Dagegen steht der große Erfolg Jean Asselborns mit 40 283 persönlichen Stimmen im Südbezirk. Seit Jahren dominiert er die Popularitätsumfragen. Schon möglich, dass er die LSAP-Programmatik glaubwürdiger hätte vermitteln können als Schneider. Jedenfalls gegenüber Wählern, für die monatlich 100 Euro netto mehr einen Unterschied machen und denen Visionen von Asteroidenbergbau Lichtjahre von ihrem Leben entfernt vorkommen. Doch Asselborn als Spitzenkandidat aufzubieten, war so gut wie unmöglich: Schneider stand in der Kontinuität von 2013, als er für die LSAP den Verbleib in der Regierung rettete.

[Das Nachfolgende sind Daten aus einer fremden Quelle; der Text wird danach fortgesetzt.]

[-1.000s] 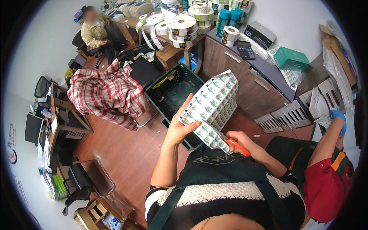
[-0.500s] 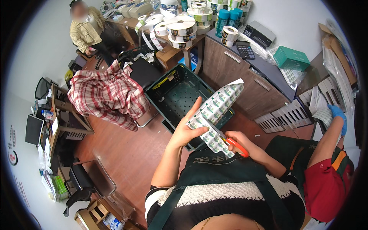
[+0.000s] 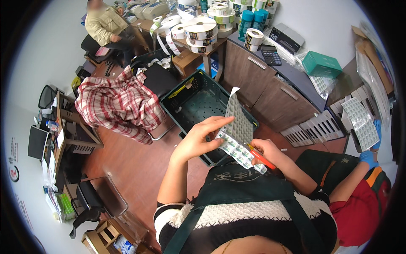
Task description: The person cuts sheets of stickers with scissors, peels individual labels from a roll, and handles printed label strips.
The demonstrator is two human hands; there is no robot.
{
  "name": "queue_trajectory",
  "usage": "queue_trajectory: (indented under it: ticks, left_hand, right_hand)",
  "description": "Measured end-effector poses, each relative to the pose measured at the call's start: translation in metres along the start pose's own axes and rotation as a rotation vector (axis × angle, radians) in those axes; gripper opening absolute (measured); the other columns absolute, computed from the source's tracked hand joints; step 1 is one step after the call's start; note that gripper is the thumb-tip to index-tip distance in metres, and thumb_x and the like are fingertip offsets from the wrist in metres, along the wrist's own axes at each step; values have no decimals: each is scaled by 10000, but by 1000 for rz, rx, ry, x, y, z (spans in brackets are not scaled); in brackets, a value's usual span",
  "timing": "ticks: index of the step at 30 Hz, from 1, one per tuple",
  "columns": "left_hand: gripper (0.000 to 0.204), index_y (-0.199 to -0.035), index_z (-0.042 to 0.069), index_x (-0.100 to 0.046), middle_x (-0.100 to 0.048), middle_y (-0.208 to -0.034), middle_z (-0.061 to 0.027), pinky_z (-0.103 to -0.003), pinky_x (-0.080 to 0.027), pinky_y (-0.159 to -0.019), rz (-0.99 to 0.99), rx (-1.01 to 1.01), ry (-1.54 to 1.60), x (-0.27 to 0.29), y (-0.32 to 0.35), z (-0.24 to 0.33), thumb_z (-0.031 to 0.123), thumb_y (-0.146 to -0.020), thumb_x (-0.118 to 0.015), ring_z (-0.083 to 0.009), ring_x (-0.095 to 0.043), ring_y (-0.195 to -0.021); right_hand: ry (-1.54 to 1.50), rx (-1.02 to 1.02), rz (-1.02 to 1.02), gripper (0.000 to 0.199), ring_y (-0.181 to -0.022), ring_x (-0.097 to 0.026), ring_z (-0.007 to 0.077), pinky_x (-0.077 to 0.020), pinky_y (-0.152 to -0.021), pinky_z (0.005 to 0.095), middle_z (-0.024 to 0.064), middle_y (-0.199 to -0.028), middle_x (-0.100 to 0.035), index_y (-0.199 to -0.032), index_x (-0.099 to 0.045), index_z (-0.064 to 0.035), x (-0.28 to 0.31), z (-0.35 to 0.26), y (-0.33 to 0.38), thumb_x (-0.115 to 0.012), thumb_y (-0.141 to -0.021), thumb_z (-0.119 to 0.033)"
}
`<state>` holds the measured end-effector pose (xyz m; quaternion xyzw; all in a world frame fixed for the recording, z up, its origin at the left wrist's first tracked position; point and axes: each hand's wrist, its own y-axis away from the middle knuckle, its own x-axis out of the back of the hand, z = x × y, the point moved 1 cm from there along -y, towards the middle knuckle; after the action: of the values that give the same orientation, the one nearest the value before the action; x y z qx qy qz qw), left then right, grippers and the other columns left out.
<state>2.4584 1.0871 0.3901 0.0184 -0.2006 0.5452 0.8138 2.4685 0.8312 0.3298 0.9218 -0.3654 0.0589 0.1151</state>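
My left hand (image 3: 198,137) holds a white sheet of small green-printed labels (image 3: 237,127) by its lower left edge, thumb and fingers pinching it. The sheet is folded, its upper part standing up with the grey backing toward me and its lower strip running down to the right. My right hand (image 3: 264,153) grips a tool with a red handle (image 3: 262,158) and touches the sheet's lower right part. Both hands are held above my dark green apron, just in front of a dark green plastic crate (image 3: 198,106) on the floor.
A chair draped with a red plaid cloth (image 3: 118,103) stands to the left. Brown cabinets (image 3: 270,95) at the back carry label rolls, a calculator and a teal box (image 3: 321,63). A co-worker in blue gloves (image 3: 368,158) sits at my right with label sheets. Another person sits far back left.
The label sheet has folded and turned edge-on, its upper half swung upright. My left hand shifted to pinch its lower left edge. My right hand stays at the sheet with the red tool.
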Motion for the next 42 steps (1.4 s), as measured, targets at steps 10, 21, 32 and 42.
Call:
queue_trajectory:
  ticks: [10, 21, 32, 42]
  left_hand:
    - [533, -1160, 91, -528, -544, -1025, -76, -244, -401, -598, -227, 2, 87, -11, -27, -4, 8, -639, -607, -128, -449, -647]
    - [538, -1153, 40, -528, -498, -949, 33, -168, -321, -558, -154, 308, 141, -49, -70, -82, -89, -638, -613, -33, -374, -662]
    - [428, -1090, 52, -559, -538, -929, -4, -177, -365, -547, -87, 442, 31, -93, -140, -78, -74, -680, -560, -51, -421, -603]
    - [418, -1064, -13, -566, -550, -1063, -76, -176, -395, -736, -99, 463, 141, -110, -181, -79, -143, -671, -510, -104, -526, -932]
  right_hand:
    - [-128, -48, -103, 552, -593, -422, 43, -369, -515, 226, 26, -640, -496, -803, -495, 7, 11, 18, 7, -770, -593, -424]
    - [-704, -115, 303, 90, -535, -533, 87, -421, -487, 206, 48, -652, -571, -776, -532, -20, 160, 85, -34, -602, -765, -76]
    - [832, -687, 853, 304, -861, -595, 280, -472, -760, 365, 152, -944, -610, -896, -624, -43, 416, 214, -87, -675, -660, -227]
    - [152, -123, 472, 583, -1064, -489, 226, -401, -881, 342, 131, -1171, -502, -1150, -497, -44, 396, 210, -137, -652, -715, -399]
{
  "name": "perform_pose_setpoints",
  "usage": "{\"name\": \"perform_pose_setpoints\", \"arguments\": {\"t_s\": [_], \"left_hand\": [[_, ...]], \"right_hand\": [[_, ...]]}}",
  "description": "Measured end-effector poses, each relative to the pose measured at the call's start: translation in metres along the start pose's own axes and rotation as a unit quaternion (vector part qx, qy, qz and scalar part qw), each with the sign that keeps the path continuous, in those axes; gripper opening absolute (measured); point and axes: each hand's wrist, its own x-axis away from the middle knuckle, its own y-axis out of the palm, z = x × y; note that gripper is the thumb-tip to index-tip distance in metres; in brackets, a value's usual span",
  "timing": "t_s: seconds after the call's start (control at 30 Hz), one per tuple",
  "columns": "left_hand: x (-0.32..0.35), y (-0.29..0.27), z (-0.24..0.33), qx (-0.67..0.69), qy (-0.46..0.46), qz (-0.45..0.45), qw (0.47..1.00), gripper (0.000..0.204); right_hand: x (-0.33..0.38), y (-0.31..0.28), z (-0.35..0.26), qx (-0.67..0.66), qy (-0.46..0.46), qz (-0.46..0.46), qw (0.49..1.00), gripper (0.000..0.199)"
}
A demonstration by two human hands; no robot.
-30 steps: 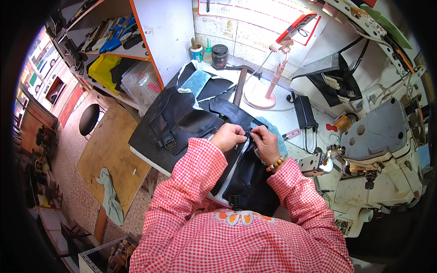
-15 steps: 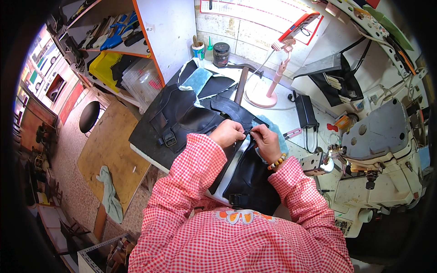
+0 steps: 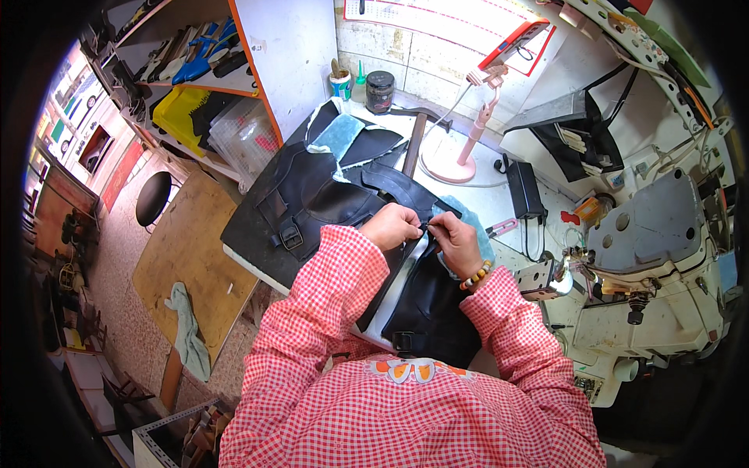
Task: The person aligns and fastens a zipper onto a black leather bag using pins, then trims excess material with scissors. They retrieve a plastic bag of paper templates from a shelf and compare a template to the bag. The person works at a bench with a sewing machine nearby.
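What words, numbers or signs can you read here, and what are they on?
None clearly enough to quote.
Wall sheet with red lines: rows of print, too small and washed out.
Dark jar: label marks, too small.
Small tub: coloured markings, too blurred.

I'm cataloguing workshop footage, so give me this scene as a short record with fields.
Left hand: pinching at the top of the near black leather piece
Right hand: pinching beside the left; beaded bracelet on wrist
Left of hands: another black leather piece with a buckle
Beyond hands: hammer, pink stand, dark jar
Right side: grey-and-white machine
Left side: brown board with a cloth
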Motion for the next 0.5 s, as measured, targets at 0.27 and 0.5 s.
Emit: {"name": "perform_pose_setpoints", "arguments": {"t_s": [0.27,0.5], "left_hand": [[-0.004,0.001,-0.011,0.077,-0.001,0.002,0.997,0.008],[-0.001,0.0,-0.014,0.095,0.039,-0.001,0.995,0.008]], "right_hand": [[-0.001,-0.001,0.001,-0.006,-0.003,0.001,1.0,0.006],[-0.001,-0.001,0.0,-0.009,0.015,-0.002,1.0,0.006]]}}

Diesmal wollte er mit noch mehr Entschlossenheit Premier werden; die Partei wollte mit ihm gehen. Dagegen hatte sich Asselborn, ungeachtet aller Popularität, als um die Welt jettender Außenminister zu weit von der Realität der Partei entfernt.
Hinter der enormen Beliebtheit mancher LSAP-Politiker ist auch ein Problem verborgen: Es ist eine Männerriege, die da unter sich ist, und es sind überwiegend Ältere. Die LSAP ist eine Partei, in der junge Mitglieder es schwer haben, sich zu entfalten, und Frauen oft nur als semi-autonome Wesen anerkannt werden. Die „Erneuerung“ und „Verjüngung“, die die Parteiführung seit Sonntag beschwört, wird alles andere als leicht: Viel Nachwuchs gibt es gar nicht, und damit er nicht die Lust an der LSAP verliert, ist eine mittlere Kulturrevolution vonnöten.
Aber vorher steht die Frage, ob die aktuelle Koalition eine Zukunft hat. Falls nicht, und die CSV mit der DP eine Regierung bildet, kann nicht ausgeschlossen werden, dass es zu einer Rentenreform kommt und vielleicht auch zu einer Gesundheitsreform, die ausweitet, was es an Zwei-Klassen-Medizin schon gibt. Hätte die LSAP sich gleich in die Opposition verabschiedet, müsste sie sich nicht nur vorwerfen lassen, diese Reformen durch Kapitulation ermöglicht zu haben. Sie wären auch schwer zu revidieren, falls die LSAP wieder einmal an einer Regierung teilnähme. Zieht sie sich erst nach gescheiterten Gesprächen zu „Gambia 2.0“ zurück, wahrt sie ihr Gesicht. Letztlich meinten Alex Bodry und Claude Haagen am Montag dasselbe. Die beste Option für die Sozialisten ist die Politikgestaltung in der Regierung. Hinzuzufügen wäre, dass „Gambia“ sich dazu besser eignet als eine ebenfalls mögliche Koalition mit der CSV: Dort könnte die LSAP in ihre selbstzerstörerische Rolle zurückfallen. Dagegen könnte sie versuchen, mit den Grünen Ideen zur Gestaltung des Landes vor dem Hintergrund eines zunehmenden Klimarisikos zu entwickeln, die auch sozial fortschrittlich wären. Das wäre schwer, aber immerhin neu und spannend, und könnte es auch für die DP sein. Vielleicht könnte es sogar jungen Menschen Lust auf Politik machen.